- [Problem details]
Would you please repeat the data that follows, exactly as it reads?

- [Data provided]
== Segment start ==

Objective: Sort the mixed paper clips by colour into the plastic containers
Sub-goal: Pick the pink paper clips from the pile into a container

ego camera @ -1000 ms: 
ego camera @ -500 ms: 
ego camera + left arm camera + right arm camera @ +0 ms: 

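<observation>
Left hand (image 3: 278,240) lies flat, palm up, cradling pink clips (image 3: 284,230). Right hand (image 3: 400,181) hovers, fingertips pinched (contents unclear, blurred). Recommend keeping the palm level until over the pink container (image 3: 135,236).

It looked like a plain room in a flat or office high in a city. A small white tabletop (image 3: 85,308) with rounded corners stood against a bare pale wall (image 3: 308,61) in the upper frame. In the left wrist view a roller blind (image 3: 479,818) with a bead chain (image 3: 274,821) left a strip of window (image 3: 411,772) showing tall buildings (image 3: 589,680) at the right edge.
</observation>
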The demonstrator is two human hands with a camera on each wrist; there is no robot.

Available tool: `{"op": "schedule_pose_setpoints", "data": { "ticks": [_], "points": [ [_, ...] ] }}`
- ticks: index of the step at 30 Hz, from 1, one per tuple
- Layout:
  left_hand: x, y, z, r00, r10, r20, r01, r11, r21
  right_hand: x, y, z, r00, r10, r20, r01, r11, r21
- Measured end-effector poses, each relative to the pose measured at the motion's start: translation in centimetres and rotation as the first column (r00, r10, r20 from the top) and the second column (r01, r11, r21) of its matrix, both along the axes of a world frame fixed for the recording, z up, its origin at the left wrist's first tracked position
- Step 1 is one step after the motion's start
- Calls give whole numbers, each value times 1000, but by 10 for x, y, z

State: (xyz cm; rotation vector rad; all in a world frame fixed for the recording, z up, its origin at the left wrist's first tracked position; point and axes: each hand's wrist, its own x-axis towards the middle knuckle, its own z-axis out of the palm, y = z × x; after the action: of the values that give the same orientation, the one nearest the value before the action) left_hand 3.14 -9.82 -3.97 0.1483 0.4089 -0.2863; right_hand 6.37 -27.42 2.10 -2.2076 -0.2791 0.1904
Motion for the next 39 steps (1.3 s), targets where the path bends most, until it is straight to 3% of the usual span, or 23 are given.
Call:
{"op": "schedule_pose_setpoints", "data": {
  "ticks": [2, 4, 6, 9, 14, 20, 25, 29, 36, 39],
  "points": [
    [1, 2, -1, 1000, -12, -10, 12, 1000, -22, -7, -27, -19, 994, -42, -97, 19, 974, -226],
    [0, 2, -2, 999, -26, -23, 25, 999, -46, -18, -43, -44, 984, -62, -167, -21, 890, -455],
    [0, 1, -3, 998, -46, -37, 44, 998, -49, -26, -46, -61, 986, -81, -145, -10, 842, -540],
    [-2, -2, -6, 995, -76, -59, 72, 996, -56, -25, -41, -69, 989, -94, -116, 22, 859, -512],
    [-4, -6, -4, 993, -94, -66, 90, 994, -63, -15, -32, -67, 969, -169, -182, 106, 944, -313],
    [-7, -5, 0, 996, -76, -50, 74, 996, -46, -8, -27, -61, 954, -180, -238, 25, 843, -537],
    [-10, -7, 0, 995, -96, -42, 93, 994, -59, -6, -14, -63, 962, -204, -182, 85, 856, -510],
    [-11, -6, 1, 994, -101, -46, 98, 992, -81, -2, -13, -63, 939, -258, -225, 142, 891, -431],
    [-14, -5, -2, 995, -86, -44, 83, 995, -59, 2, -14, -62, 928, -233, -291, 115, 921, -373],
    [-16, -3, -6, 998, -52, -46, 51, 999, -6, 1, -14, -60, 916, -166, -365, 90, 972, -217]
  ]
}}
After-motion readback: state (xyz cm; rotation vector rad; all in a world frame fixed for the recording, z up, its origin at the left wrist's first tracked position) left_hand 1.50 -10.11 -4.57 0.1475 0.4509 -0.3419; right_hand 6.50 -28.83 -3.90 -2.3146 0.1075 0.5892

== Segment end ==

- [Response to the task]
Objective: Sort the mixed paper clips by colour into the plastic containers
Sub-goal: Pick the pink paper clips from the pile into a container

ego camera @ -1000 ms: 
ego camera @ -500 ms: 
ego camera + left arm camera + right arm camera @ +0 ms: 

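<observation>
Left hand (image 3: 278,240) lies flat, palm up, cradling pink clips (image 3: 284,230). Right hand (image 3: 400,181) hovers, fingertips pinched (contents unclear, blurred). Recommend keeping the palm level until over the pink container (image 3: 135,236).

It looked like a plain room in a flat or office high in a city. A small white tabletop (image 3: 85,308) with rounded corners stood against a bare pale wall (image 3: 308,61) in the upper frame. In the left wrist view a roller blind (image 3: 479,818) with a bead chain (image 3: 274,821) left a strip of window (image 3: 411,772) showing tall buildings (image 3: 589,680) at the right edge.
</observation>
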The demonstrator is two human hands with a camera on each wrist; there is no robot.

Available tool: `{"op": "schedule_pose_setpoints", "data": { "ticks": [_], "points": [ [_, ...] ] }}`
- ticks: index of the step at 30 Hz, from 1, one per tuple
- Layout:
  left_hand: x, y, z, r00, r10, r20, r01, r11, r21
  right_hand: x, y, z, r00, r10, r20, r01, r11, r21
- Measured end-effector poses, each relative to the pose measured at the motion's start: translation in centimetres and rotation as the first column (r00, r10, r20 from the top) and the second column (r01, r11, r21) of its matrix, both along the axes of a world frame fixed for the recording, z up, its origin at the left wrist's first tracked position
- Step 1 is one step after the motion's start
- Calls give whole numbers, each value times 1000, but by 10 for x, y, z

State: (xyz cm; rotation vector rad; all in a world frame fixed for the recording, z up, its origin at the left wrist's first tracked position; point and axes: each hand's wrist, its own x-axis towards the middle knuckle, its own z-axis out of the palm, y = z × x; after the action: of the values that give the same orientation, the one nearest the value before the action) left_hand 3.14 -9.82 -3.97 0.1483 0.4089 -0.2863; right_hand 6.37 -27.42 2.10 -2.2076 -0.2791 0.1904
Motion for the next 39 steps (1.3 s), targets where the path bends most, until it is straight to 3% of the usual span, or 23 are given.
Call:
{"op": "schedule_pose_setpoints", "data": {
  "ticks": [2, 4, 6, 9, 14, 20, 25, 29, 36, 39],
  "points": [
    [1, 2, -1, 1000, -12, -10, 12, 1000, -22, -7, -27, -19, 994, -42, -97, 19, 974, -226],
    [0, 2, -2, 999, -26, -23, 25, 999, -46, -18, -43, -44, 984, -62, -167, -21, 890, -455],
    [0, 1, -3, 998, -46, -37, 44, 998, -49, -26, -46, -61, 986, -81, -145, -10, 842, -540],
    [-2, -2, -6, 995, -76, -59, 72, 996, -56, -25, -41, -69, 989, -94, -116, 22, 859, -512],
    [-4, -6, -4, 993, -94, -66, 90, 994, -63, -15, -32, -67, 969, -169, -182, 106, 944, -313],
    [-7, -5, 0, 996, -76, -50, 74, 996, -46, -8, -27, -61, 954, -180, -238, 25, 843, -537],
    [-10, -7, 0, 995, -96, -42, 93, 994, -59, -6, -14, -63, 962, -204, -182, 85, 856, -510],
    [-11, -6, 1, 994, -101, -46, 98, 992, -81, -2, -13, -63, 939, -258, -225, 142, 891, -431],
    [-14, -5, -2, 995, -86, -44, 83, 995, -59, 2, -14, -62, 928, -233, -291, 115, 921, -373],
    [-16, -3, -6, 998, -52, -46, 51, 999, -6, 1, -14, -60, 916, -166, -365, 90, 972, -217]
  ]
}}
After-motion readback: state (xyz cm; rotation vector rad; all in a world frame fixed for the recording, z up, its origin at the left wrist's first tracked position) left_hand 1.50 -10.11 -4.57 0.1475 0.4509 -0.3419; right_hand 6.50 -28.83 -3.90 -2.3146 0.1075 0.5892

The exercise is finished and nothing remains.